Novos instrumentos, em terra e no espaço, abrem uma inédita janela para o primeiro bilhão de anos da história do universo. A luz que começa a chegar desses ermos, depois de varrer a imensidão do espaço, esboça épicos momentos da criação dos mundos.

Por Da Redação Materia seguir SEGUIR Materia seguir SEGUINDO
Atualizado em 31 out 2016, 18h35 - Publicado em 31 ago 1991, 22h00

Flávio Dieguez

No início deste ano, após longo e exaustivo trabalho, o astrônomo inglês Richard McMahon, da Universidade de Cambridge, Inglaterra, concluiu uma busca que se poderia, sem nenhum exagero, qualificar de monumental. Seu objetivo era bater as mais remotas fronteiras do espaço visível e selecionar, entre nada menos que 25 milhões de objetos — galáxias, a maioria — , aqueles que pudessem ser classificados como quasares. Tais personagens cintilam a grandes distâncias como esfínges cósmicas, já que, até onde se pode ver, são pouco mais extensos que o sistema solar, mas emitem mais energia que bilhões de estrelas em conjunto.

McMahon, sem dúvida, encontrou o que estava procurando: identificou nove quasares recordistas em distância, e um deles, denominado BR 1202-07 é o mais longínquo já visto. Tanto que sua luz demorou 12,1 bilhões de anos para alcançar a Terra, ou seja, quando ela iniciou sua viagem, o universo era um menino de 900 milhões de anos-somente 7% de sua idade atual, avaliada em 13 bilhões de anos. Não é difícil perceber o valor de um raio que em sua rota iluminou várias regiões do cosmo e armazenou valiosas informações a seu respeito. Não é por esse motivo, no entanto, que a proeza provoca espectativa e excitação, e sim por seu significado simbólico: afinal, o primeiro bilhão de anos da história do universo nunca havia sido observado até hoje — nem mesmo de forma indireta por meio das equações que descrevem a evolução cósmica.
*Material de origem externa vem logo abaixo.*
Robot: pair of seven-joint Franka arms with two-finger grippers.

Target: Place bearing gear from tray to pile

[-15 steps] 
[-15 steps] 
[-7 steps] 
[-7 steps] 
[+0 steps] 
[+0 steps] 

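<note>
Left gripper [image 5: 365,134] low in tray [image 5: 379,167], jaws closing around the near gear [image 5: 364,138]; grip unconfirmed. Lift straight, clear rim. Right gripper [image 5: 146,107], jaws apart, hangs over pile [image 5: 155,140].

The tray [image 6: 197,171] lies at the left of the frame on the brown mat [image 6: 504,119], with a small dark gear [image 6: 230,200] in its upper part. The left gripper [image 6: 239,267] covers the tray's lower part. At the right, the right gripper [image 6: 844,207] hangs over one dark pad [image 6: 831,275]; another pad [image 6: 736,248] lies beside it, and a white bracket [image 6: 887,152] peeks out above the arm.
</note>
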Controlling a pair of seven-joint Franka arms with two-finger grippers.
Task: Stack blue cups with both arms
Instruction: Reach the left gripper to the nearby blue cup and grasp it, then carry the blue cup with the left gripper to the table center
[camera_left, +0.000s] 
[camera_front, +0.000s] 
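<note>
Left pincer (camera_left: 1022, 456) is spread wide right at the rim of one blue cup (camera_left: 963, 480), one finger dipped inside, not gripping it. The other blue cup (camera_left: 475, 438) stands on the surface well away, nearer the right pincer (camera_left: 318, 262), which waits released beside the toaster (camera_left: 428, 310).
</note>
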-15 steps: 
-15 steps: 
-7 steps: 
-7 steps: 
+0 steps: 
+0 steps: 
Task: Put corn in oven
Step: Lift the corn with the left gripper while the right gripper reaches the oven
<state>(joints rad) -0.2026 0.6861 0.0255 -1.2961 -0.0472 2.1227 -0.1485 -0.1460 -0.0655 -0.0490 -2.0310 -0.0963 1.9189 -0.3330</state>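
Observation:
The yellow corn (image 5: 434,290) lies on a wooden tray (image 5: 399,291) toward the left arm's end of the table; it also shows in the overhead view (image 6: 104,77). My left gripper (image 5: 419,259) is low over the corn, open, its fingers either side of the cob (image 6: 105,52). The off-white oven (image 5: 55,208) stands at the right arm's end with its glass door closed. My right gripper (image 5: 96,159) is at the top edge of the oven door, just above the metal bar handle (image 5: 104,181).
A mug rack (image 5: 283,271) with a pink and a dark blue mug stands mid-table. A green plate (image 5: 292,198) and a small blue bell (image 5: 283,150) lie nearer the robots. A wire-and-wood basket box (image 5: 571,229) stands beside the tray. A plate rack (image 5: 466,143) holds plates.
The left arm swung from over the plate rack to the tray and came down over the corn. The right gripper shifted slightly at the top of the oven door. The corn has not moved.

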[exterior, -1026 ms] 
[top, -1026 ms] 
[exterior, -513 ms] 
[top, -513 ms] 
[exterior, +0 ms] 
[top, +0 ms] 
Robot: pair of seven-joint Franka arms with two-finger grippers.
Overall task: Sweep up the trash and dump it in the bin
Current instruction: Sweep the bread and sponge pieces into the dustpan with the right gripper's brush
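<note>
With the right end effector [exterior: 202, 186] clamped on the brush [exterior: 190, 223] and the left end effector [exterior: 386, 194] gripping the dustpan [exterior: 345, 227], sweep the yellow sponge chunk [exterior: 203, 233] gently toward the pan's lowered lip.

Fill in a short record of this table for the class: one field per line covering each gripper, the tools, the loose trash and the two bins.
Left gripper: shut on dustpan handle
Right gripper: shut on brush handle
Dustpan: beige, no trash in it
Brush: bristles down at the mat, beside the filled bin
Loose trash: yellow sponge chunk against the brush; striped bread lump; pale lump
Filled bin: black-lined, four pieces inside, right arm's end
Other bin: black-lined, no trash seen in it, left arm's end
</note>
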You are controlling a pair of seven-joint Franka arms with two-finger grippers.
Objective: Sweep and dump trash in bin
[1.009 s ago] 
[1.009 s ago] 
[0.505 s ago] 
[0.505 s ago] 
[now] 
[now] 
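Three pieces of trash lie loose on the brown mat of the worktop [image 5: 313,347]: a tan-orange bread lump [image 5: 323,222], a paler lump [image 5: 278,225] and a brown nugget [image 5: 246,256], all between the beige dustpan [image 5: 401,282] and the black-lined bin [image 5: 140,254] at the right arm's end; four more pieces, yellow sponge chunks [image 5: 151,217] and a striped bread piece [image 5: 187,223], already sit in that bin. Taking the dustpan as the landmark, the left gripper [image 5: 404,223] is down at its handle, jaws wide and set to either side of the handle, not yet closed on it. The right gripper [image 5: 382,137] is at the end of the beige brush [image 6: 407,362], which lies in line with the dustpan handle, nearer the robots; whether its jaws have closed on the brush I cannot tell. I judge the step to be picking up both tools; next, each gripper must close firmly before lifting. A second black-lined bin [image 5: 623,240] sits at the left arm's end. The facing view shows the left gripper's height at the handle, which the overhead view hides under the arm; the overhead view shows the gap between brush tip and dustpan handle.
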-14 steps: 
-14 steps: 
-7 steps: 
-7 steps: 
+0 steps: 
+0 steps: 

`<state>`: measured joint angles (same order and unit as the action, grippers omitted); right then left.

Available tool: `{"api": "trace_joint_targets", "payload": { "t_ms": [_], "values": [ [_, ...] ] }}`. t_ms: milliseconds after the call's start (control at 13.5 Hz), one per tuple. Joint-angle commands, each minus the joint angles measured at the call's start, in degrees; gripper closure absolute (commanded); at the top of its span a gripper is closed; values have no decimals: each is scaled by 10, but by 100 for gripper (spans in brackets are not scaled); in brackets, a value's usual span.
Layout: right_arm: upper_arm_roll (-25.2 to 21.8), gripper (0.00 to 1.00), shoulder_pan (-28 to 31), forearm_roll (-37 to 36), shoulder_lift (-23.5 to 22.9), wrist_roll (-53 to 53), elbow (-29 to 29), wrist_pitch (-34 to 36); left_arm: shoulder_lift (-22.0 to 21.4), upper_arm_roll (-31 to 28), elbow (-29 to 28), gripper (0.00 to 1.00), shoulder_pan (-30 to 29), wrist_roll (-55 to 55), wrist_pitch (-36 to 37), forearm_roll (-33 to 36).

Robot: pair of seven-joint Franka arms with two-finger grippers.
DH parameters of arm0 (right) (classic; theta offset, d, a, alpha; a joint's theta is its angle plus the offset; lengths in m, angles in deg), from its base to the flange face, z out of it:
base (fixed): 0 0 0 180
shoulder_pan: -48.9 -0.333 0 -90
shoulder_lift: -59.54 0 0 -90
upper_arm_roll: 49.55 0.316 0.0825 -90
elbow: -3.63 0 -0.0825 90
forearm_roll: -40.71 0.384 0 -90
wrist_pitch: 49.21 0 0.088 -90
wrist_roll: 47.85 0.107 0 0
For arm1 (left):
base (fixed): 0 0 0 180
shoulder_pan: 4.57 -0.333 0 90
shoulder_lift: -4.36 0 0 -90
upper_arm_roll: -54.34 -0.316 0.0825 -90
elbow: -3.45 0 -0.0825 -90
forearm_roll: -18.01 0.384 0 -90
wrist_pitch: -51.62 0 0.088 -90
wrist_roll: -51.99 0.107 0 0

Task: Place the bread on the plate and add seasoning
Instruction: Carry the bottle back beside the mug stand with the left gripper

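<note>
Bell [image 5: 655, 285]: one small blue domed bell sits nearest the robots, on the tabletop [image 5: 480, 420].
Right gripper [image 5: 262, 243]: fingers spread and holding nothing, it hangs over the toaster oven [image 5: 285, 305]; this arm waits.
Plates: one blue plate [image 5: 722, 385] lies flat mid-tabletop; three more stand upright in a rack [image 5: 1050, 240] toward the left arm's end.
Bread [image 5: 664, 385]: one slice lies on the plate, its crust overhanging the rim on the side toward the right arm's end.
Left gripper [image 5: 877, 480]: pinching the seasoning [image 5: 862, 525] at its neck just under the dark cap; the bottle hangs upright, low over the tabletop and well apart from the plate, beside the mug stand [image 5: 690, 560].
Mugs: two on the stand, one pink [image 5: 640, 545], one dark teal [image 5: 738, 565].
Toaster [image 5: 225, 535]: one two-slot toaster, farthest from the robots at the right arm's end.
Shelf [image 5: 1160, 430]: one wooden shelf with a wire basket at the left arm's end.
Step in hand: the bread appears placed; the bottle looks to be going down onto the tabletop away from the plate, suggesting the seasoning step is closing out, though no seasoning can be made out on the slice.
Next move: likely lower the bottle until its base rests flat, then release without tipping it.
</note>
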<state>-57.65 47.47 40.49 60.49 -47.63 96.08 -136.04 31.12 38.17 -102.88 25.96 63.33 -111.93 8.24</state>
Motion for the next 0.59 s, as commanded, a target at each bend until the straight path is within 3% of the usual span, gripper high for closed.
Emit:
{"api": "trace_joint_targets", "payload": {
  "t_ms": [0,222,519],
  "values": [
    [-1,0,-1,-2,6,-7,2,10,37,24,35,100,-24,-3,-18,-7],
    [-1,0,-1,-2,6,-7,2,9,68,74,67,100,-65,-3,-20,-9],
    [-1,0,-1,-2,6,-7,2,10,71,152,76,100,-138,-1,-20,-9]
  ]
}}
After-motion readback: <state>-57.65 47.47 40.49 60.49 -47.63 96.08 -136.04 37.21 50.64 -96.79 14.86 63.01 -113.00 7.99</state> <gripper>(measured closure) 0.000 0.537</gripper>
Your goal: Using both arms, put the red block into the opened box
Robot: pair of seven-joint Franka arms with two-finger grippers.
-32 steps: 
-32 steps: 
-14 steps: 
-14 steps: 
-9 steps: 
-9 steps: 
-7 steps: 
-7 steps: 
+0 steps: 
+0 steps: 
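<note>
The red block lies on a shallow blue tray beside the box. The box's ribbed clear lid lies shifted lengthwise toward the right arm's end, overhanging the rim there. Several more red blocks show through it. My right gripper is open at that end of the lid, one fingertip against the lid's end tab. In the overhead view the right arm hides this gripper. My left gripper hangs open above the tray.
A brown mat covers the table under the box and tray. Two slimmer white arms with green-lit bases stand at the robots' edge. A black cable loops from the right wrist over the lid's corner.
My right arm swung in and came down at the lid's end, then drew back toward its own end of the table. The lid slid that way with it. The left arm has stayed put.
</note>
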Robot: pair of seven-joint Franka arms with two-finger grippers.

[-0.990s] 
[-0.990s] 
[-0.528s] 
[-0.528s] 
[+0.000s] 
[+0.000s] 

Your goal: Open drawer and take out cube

Na falta de melhor juízo, a cautelosa imagem que se faz desse período é a de um deserto absoluto. Apenas um gás — composto pelos átomos mais leves e simples da natureza, o hidrogênio e o hélio — encheria monotonamente o espaço em todas as direções. Suspeita se, porém, que logo será possível dar corpo, cor e movimento a esse cenário que, em vez de amorfo, se revelaria fulgurante, quase selvagem, comparado aos padrões atuais. É o que sugere o quasar recém-descoberto, que emite 25% mais energia que qualquer outro conhecido. A magnitude de sua potência só com certo esforço pode ser concebida pela mente, pois brilha com a força de 10000 galáxias do porte da Via Láctea—que contém de 100 a 200 bilhões de sóis.

Vitalidade nessa escala faz pensar que a plácida visão das estrelas em noite límpida é enganosa. Ela esconde fenômenos e corpos celestes extremamente violentos, e estes denunciam as forças responsáveis pela evolução dos astros e do Cosmo. Uma hipótese afirma, por exemplo, que os quasares não são essencialmente diferentes das galáxias, mas sim gerados por elas. Esse raciocínio pressupõe que em sua juventude as galáxias teriam um núcleo extremamente denso, repleto de estrelas, radiação e gases dispersos, em alta temperatura. A ponto de em seu centro formar se um monumental buraco negro, ou seja, uma região onde a densidade da matéria tende ao infinito e adquire força suficiente para devorar estrelas próximas. Como compensação, o monstro ejeta para o espaço um vendaval de energia.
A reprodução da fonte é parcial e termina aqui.